Shared anonymous is fully implemented; you have a natural
and useful extension to its behaviour with mremap, I agree it
seems reasonable, but I think we're safer not to make the change.

> > Sorry, your case does not persuade me yet.
> Well, I beleive perhaps you missed the fact
> that I was setting the old_len to 0 in mremap(),
> which doesn't work as I want to, when you use
> MAP_PRIVATE.
> You'll probably call it a horrible hack, but
> here's where that technique comes from:
> http://www.ussg.iu.edu/hypermail/linux/kernel/0401.1/1351.html
> And since it comes from here, I beleive it
> must be fully supported.

Linus was arguing for back-compatibility, that we must continue
to support old_len 0: he wasn't asking for new features here.

I don't oppose your patch - except in the details, please stick
with my version if you continue with it. Your second version
of shmem_zero_nopage remained incorrect (accounting for a size
change without holding the lock against another making a change
at the same time); and in removing the double shmem_nopage you
were optimizing for the very rare (newly allowed) case, at the
expense of every normal use (which go through the size tests
twice with yours).

If you want to persuade Andrew or Linus directly with the patch,
that's fine by me, but my own opinion is to let caution rule.

Hugh

2004-06-28 14:25:30

by Christoph Rohland

[permalink] [raw]
Subject: RE: [patch][rfc] expandable anonymous shared mappings

Hi Stas,

> But no, my prog won't die without the expandable
> anon shared mapping thing. I can resort to the other
> matters. I can (as I do right now) to just open a
> tmp file in /dev/shm and use the custom allocator.
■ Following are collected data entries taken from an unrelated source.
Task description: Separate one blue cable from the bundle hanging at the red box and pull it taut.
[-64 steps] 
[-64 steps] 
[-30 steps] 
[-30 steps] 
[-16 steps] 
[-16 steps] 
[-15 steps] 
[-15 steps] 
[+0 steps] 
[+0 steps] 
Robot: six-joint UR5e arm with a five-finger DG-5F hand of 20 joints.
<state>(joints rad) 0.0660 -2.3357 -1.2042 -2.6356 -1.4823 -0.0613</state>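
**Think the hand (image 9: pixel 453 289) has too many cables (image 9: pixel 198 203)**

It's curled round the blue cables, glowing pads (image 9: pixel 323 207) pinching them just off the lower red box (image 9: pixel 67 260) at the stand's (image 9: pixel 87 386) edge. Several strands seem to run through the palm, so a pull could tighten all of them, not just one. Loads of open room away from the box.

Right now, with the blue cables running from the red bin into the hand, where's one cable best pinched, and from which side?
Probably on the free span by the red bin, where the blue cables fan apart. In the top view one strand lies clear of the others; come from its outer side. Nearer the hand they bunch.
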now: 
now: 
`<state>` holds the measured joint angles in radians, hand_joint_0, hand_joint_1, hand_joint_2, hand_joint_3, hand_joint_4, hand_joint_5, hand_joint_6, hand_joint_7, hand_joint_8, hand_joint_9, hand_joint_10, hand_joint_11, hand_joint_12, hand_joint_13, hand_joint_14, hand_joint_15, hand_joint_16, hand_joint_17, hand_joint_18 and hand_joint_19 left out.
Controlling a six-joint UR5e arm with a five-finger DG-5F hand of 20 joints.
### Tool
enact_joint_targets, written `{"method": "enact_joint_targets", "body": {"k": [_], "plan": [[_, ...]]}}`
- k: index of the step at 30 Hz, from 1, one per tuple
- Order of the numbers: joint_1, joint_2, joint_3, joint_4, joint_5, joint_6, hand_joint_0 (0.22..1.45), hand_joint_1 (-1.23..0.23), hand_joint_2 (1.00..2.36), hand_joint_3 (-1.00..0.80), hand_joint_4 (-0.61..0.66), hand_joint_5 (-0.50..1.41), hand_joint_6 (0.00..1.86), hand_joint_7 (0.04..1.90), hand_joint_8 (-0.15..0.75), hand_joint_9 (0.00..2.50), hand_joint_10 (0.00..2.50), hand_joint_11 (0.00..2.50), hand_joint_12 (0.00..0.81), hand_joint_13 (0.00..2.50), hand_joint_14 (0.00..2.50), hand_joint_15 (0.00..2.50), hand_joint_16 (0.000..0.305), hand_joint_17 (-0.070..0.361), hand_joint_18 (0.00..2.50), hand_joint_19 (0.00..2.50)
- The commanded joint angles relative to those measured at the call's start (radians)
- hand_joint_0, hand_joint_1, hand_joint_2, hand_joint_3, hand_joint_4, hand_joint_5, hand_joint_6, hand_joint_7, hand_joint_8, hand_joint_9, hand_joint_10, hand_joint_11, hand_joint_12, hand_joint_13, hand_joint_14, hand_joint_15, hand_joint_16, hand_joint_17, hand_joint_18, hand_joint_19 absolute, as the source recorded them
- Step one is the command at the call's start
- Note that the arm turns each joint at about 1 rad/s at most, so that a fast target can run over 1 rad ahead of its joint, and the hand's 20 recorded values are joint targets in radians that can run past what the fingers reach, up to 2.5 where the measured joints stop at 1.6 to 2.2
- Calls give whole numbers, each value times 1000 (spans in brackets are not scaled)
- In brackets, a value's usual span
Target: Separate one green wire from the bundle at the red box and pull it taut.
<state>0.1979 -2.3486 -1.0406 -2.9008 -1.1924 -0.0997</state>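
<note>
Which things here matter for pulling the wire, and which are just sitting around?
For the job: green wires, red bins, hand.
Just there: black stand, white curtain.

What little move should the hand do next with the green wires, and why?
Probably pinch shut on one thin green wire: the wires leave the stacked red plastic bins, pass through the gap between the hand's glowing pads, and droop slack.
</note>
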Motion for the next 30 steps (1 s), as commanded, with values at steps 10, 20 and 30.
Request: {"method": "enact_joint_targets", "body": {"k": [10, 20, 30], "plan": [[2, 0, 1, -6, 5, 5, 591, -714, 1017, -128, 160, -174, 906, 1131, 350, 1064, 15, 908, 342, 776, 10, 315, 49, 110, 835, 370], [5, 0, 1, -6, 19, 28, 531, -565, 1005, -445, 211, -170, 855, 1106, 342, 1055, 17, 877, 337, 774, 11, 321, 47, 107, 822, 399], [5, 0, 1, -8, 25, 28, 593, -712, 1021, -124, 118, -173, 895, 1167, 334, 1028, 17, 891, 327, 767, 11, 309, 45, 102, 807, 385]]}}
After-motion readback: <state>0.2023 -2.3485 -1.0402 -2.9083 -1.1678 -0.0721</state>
BTW that's what librt does: look into /dev/shm scheck if it is tmpfs and do
an open...

> Yes, that works, but I wanted to keep it "simple
> and stupid". The anon shared mapping looked like
> the good candidate to try out.

Yes, I understand. For your use case anon shared mem with the small addition
is perfect.

> And then I thought it may be nice if the kernel
> to provide this functionality.

For me the question is: The functionality you propose is very specific for
your problem. The kernel should provide general solutions. So is there a
bigger demand for this?

Greetings
Christoph

2004-06-28 18:49:00

by Stas Sergeev

[permalink] [raw]
Subject: Re: [patch][rfc] expandable anonymous shared mappings

Hi Hugh.

Hugh Dickins wrote:
> I like the few lines of code in shmem.c, and I don't mind that it's
> a bit of a hack that ought really to be done at mremap time -
> I'm happier with the fewness of lines as you have it.
But you also mentioned the per-vma mremap handler.
Have you considered it an overkill after all?

> Plus I've realized
> we've no complementary interface to shrink the object (we cannot
> redefine the behaviour of mremap with new_len less than old_len).
What I was thinking about, is that this inode truncation
mess should be resolved by the kernel completely internally,
and the app should see only the anonymous mapping. From
that point of view I think there is no such a problem.
Program will shrink the mapping with the usual mremap(),
inode will not be trunceted, but so what? The mapping
will be shrunk, the virtual address space will be freed,
so what is to worry about? I might be missing something.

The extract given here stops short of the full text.